In order to provide integrated health care management, the company is utilizing its expertise in pharmacy benefits management services. Its offerings include plan design and administration, formulary management, discounted drug purchase arrangements, and a slew of other services.
In 2014 CVS Caremark formed a 50/50 joint venture with Cardinal Health to provide generic drugs in the US; the new venture is the largest generic sourcing entity in the US. The two companies also extended their existing pharmaceutical distribution agreement through mid-2019.
Mergers and Acquisitions
The company struck a sizable deal to expand its specialty pharmacy operations in 2014 when it acquired Coram, a provider of specialty pharmaceuticals and infusion therapy services. CVS paid some $2.1 billion to purchase Coram from its former parent, home health provider Apria Healthcare.

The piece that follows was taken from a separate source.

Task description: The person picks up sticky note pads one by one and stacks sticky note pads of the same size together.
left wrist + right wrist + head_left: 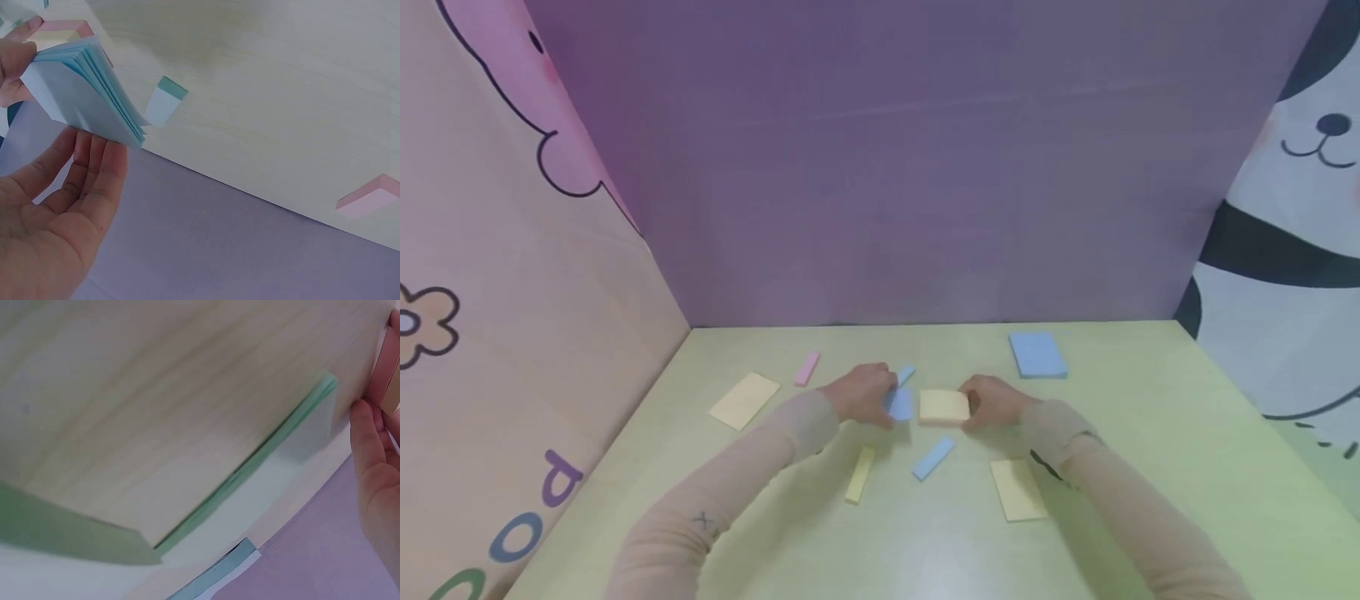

CVS made its largest acquisition since its 2008 purchase of Longs Drug when in 2014 it bought California-based drugstore chain Navarro Discount Pharmacy. Navarro, the largest Hispanic-owned drugstore chain in the country, gives CVS entrée into the fastest growing segment of the population; the stores will, therefore, keep the Navarro name. Its Navarro Health Services also boosts CVS' specialty pharmacy segment, keeping with its plan to fuel growth beyond its drugstore arms race with Walgreen and pharmacy management battle with Express Scripts.